Kelly Dobson (US)
Interactive installation, 2004

Blendie is a 1950s Osterizer blender altered with custom-made hardware and software to become an interactive, sensitive, intelligent, voice-controlled mixer with a mind of its own. Human-machine communication is often described as a coded and information relaying procedure. It consists of an exchange of symbols we consciously navigate, enact and train. Instead of buttons leading to ‘whipping’ and ‘pulverising,’ Blendie requires guttural, body-based interaction.

Visitors can prompt the blender to work by voicing the sounds of its motor in action. A person may growl low-pitched sounds to get Blendie to spin slow, and higher pitches to speed it up. This project highlights the sonic, visceral, gestural and other often overlooked and subconscious aspects of our engagements with machines in a playful way.

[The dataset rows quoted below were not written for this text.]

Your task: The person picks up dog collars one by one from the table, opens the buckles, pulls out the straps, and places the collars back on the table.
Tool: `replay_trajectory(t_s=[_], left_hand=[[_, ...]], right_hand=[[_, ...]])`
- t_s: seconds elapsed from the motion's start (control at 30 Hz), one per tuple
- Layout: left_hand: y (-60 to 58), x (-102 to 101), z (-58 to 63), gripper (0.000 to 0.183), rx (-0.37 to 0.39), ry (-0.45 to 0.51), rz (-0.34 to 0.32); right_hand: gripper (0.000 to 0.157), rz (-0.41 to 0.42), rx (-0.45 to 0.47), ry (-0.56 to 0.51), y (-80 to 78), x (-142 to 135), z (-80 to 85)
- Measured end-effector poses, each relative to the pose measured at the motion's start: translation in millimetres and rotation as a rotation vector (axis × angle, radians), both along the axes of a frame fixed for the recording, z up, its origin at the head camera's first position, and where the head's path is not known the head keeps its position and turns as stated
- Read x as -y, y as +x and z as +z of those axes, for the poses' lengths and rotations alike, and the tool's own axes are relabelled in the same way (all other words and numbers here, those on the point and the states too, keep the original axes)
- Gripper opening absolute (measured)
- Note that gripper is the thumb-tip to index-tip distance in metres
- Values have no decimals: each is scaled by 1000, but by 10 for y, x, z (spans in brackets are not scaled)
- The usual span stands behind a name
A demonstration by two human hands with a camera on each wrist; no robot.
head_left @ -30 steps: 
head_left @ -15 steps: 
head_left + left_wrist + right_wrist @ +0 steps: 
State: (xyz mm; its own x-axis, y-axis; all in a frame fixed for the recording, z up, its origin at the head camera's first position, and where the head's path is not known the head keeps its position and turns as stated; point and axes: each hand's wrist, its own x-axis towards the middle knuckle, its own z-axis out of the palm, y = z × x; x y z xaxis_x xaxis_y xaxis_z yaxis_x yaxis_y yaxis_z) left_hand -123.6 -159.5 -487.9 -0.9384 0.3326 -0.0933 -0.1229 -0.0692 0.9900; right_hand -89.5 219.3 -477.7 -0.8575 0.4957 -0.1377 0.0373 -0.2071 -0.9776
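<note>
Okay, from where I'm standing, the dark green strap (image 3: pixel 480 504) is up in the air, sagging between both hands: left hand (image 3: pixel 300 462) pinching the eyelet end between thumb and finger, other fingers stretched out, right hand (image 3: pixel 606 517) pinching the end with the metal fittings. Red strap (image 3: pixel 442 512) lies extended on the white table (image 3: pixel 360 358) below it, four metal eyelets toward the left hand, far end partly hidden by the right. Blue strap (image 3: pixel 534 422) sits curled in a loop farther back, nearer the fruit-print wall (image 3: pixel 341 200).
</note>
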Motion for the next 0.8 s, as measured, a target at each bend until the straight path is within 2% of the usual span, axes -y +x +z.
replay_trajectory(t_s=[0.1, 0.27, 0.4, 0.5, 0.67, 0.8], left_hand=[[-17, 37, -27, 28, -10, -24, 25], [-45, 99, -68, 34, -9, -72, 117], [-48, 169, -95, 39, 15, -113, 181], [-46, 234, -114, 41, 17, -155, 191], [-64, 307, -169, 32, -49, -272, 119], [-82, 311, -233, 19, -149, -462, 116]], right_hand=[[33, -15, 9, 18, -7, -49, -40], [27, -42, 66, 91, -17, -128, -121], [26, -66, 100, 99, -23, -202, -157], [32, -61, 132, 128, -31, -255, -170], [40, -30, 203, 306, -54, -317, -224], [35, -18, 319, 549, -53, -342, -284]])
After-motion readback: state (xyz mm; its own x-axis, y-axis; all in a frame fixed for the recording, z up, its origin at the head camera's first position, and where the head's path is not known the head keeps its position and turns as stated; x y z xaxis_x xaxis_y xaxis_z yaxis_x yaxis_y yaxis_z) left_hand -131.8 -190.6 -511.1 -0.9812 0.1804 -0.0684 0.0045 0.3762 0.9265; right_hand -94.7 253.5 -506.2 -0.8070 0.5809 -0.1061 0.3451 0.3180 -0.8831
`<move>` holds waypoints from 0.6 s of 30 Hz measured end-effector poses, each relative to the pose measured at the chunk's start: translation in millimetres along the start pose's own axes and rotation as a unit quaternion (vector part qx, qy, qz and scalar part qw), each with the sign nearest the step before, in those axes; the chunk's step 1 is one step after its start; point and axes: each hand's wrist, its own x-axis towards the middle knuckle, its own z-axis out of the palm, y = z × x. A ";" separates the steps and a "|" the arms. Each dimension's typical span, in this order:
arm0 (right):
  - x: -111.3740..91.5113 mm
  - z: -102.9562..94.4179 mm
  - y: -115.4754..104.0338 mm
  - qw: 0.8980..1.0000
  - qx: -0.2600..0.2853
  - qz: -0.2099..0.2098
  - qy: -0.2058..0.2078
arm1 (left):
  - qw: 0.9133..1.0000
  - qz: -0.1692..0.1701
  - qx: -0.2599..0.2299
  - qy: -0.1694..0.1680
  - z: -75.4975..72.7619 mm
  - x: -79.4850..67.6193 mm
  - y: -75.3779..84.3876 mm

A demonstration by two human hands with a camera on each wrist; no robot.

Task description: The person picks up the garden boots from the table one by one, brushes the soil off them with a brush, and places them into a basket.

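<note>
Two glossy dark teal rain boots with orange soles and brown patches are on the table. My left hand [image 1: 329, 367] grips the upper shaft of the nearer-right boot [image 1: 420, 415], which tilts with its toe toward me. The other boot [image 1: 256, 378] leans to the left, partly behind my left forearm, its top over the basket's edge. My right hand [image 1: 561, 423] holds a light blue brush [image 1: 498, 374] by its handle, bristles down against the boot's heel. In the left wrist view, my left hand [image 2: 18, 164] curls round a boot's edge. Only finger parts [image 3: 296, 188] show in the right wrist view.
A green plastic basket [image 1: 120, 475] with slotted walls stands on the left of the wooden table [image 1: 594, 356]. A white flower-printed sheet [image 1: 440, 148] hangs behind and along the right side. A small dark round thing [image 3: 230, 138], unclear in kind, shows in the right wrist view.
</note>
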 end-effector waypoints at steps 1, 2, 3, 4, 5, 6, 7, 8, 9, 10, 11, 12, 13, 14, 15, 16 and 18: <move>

Domestic appliances are accessible and familiar but they can also be an experiential and conceptual bridge into the arena of other technologies that also have concealed interfaces, such as drones and violence-at-a-distance systems. That foray is where this project gets uncomfortable, hopefully in a productive way. We are all in the driver’s seat. Blendie is the first of a series of voice intra-active appliances made by the artist. There is also a vacuum cleaner, a sewing machine, a toaster, and a coffee maker.

About the artist: 

Kelly Dobson is an artist and engineer who pioneered a novel area of research, examining how people relate to machines beyond their intended purposes. Kelly’s highly interdisciplinary background spans medicine, art, technology, and culture. She earned three advanced degrees from Massechusetts Institute of Technology(MIT) where she trained in Art, Media Arts and Sciences, Engineering, and Anthropology. She has led the Digital + Media department for four years at Rhode Island School of Design and is currently Associate Professor and Founding Director of the Data Visceralisation Research Group. Kelly pays deep and careful attention to the ways that we, and the things we make, help us care for one another and is driving transformations via work in the fields of contemporary art, technology design, medical device design, and critical care medicine.